Advanced Authentication with LDAP/ADCreated on 2018/01/27,
ADVANCED SETTINGS OF THE "LDAP/AD" AUTHENTIFICATION
In this guide we will look at the specifics that Pydio offers when you're authentificating with an LDAP/AD server and give you examples to make it easier to use it.
As you can see the Group Schema is sort of self explanatory but dont worry i will go in details and give you an example to help you have an up and running Pydio with LDAP/AD authentification.
- Groups DN : you can map groups with a Distinguished Names (you can add as many as you want)
for example : OU=Sales,DC=Volvo,DC=COM CN stands for Common Name,OU for Organizational Unit and DC for Domain Component
- LDAP Groups Filter : you can specify the group scheme that you want Pydio to load/filter
for example : OU=groups OU stands for Organizational Unit and is here the object class *Object Class Specifies the LDAP object class value that defines groups in the directory service.
- Group Attribute : it's the main attribute that you'll be using as a label
for example : CN=group
- Role Prefix ( for memberOF) : you can put a prefix to make it easy to search, when you're mapping memberOF
put the prefix of your choice to make it easy to know which LDAP/AD Users are part of what in Pydio
Here you can map attributes in a more precise way so that they match your Pydio's attribute.
I will give you an example of one of the many possibilites that you can achieve with the attribute mapping
- LDAP attribute : the ldap attribute of your choice that you're going to map
for example : ON=Vendors
- Mapping Type : the TYPE of the Pydio parameter/path/... that you want the mapping to target
for example : Role ID (we want Vendors to be a role in Pydio)
- Plugin parameter : the VALUE of the Pydio parameter/path/... that you're targeting
for example : ExampleROLE (the ID of the role that we want to be mapped with our LDAP attribute)
You can set advanced parameters to have a more personalized experience with your Pydio
Fake Member from : if you dont have the memberOF attribute/overlay you can enter a group attribute that has the members ids to fake one on Pydio.
Search MemberOF recursively ( with AD only) : if you want to recursively search for values of memberOF.
Fake MemberOF value of member/memberUid attribute of group : if you enable it the user attribute will be DN and if its disabled it will be CN.
Search Users by Attribute : you can specify the parameter that you want to be used for autocompletion when searching instead of the user ID
LDAP Server page size : the size of the LDAP Server page
Use referral bind : The Bind operation allows creadentials to be exchanged between the client and server to establish a new authorization state.
Cache Users Count ( in hours ) : if you want to locally cache the number of users for X hours, if you have huge directories it can be really a good to enable it
AUTH DRIVER COMMONS
Auto Create User : if its enabled it will automatically create a user when you're using a remote authentification system.

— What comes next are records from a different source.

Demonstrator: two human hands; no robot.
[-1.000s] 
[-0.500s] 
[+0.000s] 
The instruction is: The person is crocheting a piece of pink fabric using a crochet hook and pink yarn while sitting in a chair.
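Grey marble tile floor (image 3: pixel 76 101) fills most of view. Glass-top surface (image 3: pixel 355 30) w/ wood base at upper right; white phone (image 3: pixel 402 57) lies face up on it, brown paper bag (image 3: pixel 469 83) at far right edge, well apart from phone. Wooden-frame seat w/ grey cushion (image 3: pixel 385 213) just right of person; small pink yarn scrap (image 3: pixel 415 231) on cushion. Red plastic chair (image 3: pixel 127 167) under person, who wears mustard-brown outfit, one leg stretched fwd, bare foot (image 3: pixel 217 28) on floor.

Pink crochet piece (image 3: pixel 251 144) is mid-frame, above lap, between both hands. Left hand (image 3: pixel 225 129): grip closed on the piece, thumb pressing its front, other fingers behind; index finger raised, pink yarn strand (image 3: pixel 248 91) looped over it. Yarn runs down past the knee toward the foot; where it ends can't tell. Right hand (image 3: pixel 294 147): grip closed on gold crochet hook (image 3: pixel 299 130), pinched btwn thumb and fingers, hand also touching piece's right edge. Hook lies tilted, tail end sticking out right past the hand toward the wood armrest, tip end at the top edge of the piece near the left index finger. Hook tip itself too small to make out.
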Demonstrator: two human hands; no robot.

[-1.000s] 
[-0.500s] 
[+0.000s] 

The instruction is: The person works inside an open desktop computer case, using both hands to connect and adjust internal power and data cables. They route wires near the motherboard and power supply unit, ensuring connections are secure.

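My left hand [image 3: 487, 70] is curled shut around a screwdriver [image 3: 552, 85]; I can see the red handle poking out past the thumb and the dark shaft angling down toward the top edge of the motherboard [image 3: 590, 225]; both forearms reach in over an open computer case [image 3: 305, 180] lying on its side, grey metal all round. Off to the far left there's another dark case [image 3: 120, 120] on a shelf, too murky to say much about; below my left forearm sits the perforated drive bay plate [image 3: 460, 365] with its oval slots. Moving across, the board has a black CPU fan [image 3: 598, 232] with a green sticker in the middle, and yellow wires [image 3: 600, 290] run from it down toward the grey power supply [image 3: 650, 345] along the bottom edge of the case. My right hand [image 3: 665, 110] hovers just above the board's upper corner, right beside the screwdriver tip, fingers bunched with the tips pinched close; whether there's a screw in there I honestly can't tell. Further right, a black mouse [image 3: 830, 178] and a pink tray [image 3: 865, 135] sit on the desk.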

Login Redirect : you can choose to perform a redirection to a given URL after a login operation.
Administrator Login : you can choose a user to be a default admin by specifying a User ID.
Auto apply role : you can choose to automatically apply a role to a user whenever he's authentificating through this driver.
And thats just a sample of what you can achieve with Pydio, i let you try and custom everything to fit what you want.